Surat edaran tersebut berisi penurunan tarif interkoneksi yang secara agregat turun sebesar 26 persen dan diberlakukan untuk 18 skenario panggilan layanan seluler. Tapi, kebijakan itu tak serta merta disambut oleh seluruh operator. Operator berbeda pendapat, ada yang pro, ada pula yang kontra.
Hingga akhir tahun 2016, kebijakan tarif interkoneksi ini belum juga ditetapkan hingga akhirnya Dewan Perwakilan Rakyat (DPR) menetapkan membuat Panja Interkoneksi untuk menyelesaikan polemik ini. Padahal, jika melihat dasar hukum interkoneksi sudah diatur pada pasal 1 butir 16 UU 36/1999 yang menyatakan bahwa Interkoneksi adalah keterhubungan antar jaringan telekomunikasi dari penyelenggara jaringan telekomunikasi yang berbeda.
Dengan aturan hukum tersebut sebenarnya tidak ada alasan bagi operator untuk menolak pengaturan tarif Interkoneksi, karena hal itu bagian dari regulasi. Formula perhitungan biaya interkoneksi ini ditetapkan oleh Pemerintah, dan operator hanya memasukan data yang diperlukan sesuai dengan kondisi jaringan masing-masing operator.

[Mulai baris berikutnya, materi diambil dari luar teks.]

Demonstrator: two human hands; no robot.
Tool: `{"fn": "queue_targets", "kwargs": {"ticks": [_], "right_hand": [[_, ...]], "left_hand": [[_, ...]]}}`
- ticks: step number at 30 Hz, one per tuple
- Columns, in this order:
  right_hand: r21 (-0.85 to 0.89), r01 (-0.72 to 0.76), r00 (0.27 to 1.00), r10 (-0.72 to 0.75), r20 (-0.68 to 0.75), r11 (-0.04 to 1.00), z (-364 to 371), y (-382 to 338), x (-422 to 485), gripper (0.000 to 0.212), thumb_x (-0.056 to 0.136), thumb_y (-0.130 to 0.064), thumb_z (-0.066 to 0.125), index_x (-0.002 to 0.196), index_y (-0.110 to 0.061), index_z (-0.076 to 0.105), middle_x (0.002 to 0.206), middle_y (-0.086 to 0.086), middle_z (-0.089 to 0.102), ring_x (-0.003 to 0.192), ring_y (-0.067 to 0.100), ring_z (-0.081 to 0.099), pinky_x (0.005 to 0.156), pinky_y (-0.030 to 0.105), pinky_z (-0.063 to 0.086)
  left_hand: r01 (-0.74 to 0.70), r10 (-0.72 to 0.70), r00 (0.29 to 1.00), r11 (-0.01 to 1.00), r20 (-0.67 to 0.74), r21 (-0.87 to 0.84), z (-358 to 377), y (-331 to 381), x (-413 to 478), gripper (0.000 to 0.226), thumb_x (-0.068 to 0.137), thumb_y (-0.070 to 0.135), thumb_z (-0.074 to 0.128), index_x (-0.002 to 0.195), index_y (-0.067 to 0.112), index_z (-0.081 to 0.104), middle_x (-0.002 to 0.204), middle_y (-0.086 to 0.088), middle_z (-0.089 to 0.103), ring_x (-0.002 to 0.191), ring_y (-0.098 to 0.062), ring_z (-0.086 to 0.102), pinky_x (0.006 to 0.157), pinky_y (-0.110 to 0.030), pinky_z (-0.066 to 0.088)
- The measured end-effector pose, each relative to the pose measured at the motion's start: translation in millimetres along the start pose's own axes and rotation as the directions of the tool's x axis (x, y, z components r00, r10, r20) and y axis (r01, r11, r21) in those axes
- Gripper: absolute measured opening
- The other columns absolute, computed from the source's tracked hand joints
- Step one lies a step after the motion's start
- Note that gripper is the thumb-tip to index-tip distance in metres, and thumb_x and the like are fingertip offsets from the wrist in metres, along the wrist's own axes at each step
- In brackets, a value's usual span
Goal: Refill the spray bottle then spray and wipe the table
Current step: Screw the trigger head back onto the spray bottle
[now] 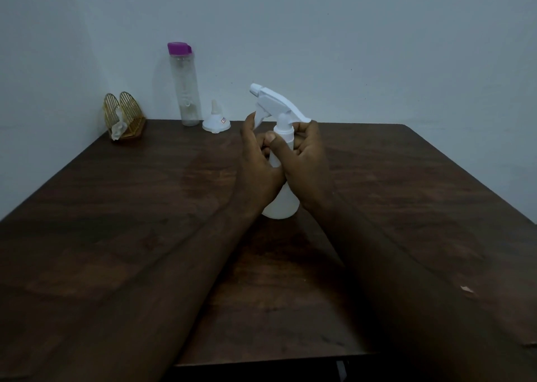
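Table (116,207), dark wood, against pale wall (377,47); left hand (258,164), right hand (309,161) grip upright spray bottle (280,207).

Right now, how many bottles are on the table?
2. The white spray bottle stands on the table, gripped by the left hand and right hand. The clear bottle with a purple cap stands at the far edge beside the white funnel. None appears hidden.

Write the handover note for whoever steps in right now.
Left hand: grips the spray bottle, upright mid-table. Right hand: grips its collar under the trigger head. Water bottle, capped, and funnel stand at the table's back edge; tissue holder back left. Done: nothing visible; head on. To do: unscrew, refill, spray, wipe.
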State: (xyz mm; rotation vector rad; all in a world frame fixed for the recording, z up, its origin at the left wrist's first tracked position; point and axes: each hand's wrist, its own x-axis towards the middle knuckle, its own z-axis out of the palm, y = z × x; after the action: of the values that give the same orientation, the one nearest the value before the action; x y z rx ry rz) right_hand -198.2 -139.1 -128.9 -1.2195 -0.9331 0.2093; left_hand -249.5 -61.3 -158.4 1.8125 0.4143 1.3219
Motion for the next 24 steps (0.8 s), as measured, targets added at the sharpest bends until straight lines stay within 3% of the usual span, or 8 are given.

”Pemerintah mendorong penurunan biaya interkoneksi dengan tujuan ingin memberikan efisiensi dan keberlanjutan industri penyelenggaraan telekomunikas, seperti soal pengembangan wilayah dengan tetap menjamin ketersediaan infrastruktur. Sedangkan dari sisi pelanggan jasa telekomunikasi, pemerintah berharap penurunan biaya interkoneksi diharapkan dapat menurunkan tarif pungut (retail) untuk layanan antar penyelenggara (off-net) tanpa mengurangi kualitas layanan,” ungkap Rudiantara.
Bambang mengemukakan hal yang sama. Menurutnya, apabila tarif interkoneksi tetap tinggi maka akan ada perbedaan tarif on-net dan off-net yang tinggi. Akibatnya terjadi ekonomi biaya tinggi karena konsumen lantas beralih menggunakan ponsel dual SIM untuk menghindari panggilan antaroperator yang tarifnya sekitar 3x dari tarif on-net serta tingginya churn-rate atau kartu hangus di Indonesia yang mencapai 10-14%.
Turunnya biaya interkoneksi juga diyakini tak akan menggerus pendapatan operator karena pasar Indonesia sensitif terhadap harga. Penurunan biaya 1% dapat berpengaruh kepada kenaikan penggunaan telepon hingga 40%. Sehingga operator pendapatannya tetap meningkat.
Apapun itu, bagi pengguna layanan operator sendiri sebenarnya tidak rumit-rumit amat. Bila tarif bertelepon bisa lebih murah, kenapa harus dibikin mahal?